Sponsor: Senator Shope, LD 16

Caucus & COW

Overview

Provides an exemption to the two-year timeframe requirement to add congenital disorders to the Arizona Newborn Screening Panel.

History

The Director of the Department of Health Services (DHS) is required to establish a newborn screening program to ensure that the testing for congenital disorders and the reporting of hearing test results are conducted in an effective and efficient manner. The newborn screening program must include all congenital disorders that are included on the recommended uniform screening panel (RUSP) adopted by the Secretary of the U.S. Health & Human Services (HHS) for both core and secondary conditions (A.R.S. § 36-694).

Congenital disorders that are added to the core and secondary conditions list of the RUSP must be added to the state's newborn screening panel within two years after their addition to the RUSP. The newborn screening program must include an education program for the general public, the medical community, parents and professional groups. The DHS Director must designate the State Laboratory as the only testing facility for the program, except that the DHS Director may designate other laboratory testing facilities for conditions or tests added to the newborn screening program on or after July 24, 2014 (A.R.S. § 36-694).

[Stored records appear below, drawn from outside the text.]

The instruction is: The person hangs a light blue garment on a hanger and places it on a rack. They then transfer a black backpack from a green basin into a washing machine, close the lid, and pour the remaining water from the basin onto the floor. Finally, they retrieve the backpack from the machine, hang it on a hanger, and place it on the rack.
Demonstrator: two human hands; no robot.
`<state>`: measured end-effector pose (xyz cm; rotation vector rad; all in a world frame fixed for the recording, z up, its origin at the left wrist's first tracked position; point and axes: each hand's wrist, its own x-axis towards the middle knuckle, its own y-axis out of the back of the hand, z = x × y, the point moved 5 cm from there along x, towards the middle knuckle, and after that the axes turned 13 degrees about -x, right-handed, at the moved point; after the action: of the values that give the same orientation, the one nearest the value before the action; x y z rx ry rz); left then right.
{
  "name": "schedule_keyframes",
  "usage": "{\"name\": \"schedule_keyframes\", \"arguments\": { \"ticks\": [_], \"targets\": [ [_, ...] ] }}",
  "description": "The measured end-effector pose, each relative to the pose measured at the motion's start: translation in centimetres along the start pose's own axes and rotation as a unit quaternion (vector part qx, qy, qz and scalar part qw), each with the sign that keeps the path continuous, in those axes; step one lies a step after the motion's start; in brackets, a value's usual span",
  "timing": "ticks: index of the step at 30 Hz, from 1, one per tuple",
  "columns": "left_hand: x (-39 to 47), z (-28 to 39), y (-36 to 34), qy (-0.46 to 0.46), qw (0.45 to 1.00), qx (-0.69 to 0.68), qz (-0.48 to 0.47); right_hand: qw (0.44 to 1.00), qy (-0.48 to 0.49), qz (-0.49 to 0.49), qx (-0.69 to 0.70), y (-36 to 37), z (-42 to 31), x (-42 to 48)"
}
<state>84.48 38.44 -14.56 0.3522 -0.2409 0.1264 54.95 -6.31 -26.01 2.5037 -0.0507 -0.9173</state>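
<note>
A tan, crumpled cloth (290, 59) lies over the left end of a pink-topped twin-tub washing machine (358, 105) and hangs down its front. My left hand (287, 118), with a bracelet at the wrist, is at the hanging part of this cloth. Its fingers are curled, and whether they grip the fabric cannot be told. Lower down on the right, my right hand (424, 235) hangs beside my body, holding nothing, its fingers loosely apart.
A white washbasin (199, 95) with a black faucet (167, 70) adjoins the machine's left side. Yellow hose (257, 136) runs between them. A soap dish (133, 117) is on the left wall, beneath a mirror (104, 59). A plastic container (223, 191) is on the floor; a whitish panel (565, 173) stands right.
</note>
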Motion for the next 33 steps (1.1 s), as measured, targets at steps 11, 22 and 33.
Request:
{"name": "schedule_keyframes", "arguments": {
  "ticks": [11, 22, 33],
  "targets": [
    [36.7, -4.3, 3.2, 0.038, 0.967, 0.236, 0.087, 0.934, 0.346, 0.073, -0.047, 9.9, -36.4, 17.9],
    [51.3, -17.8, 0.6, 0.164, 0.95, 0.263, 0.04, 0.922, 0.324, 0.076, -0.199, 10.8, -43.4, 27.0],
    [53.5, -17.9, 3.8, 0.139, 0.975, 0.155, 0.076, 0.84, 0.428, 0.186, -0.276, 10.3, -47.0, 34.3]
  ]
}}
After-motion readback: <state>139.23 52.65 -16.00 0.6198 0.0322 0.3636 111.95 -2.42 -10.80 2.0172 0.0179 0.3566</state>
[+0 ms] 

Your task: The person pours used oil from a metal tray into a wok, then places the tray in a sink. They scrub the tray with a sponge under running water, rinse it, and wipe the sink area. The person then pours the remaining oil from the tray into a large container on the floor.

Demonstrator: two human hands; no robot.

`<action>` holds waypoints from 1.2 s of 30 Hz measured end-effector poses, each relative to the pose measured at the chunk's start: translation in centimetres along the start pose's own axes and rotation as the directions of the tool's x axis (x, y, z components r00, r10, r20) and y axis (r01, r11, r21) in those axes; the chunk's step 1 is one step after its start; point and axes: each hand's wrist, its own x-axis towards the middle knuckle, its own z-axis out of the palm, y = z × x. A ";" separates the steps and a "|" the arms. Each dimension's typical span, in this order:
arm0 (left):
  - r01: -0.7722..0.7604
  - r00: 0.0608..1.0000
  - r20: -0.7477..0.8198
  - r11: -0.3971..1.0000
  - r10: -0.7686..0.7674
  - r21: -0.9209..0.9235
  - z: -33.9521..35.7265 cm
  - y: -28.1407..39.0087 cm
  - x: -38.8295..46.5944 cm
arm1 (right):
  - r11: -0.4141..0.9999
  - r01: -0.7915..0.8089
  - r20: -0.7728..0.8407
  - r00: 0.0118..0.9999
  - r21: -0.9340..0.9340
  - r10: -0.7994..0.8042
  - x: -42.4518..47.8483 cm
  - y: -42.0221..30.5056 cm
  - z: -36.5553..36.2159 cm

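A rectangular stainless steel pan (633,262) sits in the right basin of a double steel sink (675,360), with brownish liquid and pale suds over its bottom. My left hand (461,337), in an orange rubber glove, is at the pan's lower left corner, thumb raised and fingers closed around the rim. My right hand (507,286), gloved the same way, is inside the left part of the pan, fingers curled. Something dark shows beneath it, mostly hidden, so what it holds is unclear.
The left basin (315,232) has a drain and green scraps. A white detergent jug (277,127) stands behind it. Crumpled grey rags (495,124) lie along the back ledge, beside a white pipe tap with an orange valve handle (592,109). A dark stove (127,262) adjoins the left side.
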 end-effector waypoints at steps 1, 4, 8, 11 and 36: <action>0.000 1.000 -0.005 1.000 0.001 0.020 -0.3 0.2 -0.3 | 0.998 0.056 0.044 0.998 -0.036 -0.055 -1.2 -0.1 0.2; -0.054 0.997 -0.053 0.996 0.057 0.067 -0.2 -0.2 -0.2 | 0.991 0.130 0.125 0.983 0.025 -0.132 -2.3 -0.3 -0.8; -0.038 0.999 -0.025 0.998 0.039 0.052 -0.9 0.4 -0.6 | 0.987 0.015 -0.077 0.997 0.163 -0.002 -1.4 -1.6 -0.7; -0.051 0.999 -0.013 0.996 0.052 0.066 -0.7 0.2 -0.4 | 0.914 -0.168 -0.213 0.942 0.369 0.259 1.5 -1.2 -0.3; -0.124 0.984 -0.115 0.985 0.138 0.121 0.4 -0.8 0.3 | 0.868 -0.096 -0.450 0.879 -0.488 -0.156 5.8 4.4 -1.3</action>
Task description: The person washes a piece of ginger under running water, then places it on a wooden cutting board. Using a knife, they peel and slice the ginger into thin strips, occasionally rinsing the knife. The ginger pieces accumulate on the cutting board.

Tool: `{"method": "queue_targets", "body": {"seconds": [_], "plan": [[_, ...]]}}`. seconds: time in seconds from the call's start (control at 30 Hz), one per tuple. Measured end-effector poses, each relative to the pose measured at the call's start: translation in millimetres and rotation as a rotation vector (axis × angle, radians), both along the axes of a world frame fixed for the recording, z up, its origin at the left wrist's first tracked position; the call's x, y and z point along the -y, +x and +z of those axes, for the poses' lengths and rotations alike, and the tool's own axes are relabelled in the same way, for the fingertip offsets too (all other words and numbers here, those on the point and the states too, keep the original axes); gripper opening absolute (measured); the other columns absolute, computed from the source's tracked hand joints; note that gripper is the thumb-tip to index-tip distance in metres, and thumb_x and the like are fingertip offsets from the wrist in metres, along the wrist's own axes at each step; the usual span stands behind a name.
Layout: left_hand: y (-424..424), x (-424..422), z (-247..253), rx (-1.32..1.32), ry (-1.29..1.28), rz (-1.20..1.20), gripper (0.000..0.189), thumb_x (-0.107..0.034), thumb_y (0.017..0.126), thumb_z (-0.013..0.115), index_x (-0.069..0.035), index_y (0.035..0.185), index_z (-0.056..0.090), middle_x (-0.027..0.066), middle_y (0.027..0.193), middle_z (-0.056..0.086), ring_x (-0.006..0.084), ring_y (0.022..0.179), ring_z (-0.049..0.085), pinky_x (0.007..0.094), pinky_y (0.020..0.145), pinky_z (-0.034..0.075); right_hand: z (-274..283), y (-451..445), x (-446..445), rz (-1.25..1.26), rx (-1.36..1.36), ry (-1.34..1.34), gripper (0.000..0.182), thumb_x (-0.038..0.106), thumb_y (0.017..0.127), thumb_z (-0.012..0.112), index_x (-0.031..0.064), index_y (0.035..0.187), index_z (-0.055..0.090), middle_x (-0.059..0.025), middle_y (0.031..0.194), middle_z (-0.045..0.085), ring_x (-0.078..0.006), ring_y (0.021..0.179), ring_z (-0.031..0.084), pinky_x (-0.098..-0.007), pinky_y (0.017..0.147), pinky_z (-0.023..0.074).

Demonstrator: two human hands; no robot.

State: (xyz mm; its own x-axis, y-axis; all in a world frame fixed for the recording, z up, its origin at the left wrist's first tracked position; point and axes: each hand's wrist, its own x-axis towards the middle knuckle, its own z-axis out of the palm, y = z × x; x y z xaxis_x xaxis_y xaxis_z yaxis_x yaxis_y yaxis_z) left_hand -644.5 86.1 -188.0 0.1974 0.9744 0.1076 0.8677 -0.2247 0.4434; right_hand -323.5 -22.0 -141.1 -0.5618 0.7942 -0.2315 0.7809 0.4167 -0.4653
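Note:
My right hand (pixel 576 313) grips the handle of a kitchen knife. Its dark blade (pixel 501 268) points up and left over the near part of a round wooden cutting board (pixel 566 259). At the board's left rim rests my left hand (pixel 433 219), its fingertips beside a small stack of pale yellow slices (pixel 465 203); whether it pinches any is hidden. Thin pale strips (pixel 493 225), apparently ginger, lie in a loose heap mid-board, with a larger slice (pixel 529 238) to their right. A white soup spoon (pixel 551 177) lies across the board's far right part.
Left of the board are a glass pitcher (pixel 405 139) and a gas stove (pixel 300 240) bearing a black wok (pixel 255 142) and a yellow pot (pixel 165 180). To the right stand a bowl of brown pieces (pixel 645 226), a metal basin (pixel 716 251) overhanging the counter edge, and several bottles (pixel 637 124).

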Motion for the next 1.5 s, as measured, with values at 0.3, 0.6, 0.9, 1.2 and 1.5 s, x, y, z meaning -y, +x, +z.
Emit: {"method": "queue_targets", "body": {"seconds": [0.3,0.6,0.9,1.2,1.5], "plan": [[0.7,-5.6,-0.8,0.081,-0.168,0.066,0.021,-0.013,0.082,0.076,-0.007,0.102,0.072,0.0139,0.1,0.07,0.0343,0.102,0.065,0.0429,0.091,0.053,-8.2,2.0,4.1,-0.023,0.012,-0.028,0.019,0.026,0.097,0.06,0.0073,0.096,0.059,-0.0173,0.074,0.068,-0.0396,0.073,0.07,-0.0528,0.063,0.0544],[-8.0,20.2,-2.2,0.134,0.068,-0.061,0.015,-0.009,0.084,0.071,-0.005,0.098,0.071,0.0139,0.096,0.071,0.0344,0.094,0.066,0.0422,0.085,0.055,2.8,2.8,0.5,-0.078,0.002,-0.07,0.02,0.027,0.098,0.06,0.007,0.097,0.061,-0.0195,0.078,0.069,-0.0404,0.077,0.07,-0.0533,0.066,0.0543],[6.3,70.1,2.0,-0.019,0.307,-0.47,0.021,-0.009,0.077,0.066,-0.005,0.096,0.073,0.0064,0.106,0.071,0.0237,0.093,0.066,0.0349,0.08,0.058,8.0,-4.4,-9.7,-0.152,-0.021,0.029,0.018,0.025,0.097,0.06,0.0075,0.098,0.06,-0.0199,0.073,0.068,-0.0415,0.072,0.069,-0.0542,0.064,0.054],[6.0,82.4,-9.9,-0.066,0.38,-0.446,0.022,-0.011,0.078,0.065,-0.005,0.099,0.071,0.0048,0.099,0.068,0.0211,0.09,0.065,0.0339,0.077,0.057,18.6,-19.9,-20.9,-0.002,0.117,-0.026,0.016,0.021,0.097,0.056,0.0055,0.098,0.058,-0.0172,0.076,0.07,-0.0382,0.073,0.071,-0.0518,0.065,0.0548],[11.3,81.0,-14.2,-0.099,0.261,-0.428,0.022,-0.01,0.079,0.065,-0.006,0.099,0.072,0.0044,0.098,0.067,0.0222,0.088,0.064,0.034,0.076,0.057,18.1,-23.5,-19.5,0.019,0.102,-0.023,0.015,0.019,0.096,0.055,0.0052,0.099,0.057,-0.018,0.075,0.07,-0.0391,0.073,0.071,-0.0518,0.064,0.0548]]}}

The State Laboratory screens every newborn in Arizona twice, once at 24-36 hours of age and again at 5-10 days old, for 35 different conditions, including but not limited to sickle cell anemia, cystic fibrosis, hearing differences and congenital heart defects (DHS).

Provisions

1.   Excludes the two-year timeframe requirement to add congenital disorders to the Arizona Newborn Screening Panel if:

a)   there is no commercially available test method approved by the U.S. Food and Drug Administration (U.S. FDA); and

b)   a laboratory-developed test method is used to identify the disorder and requires premarket review and approval or authorization by the U.S. FDA. (Sec. 1)

2.   Makes technical and conforming changes. (Sec. 1)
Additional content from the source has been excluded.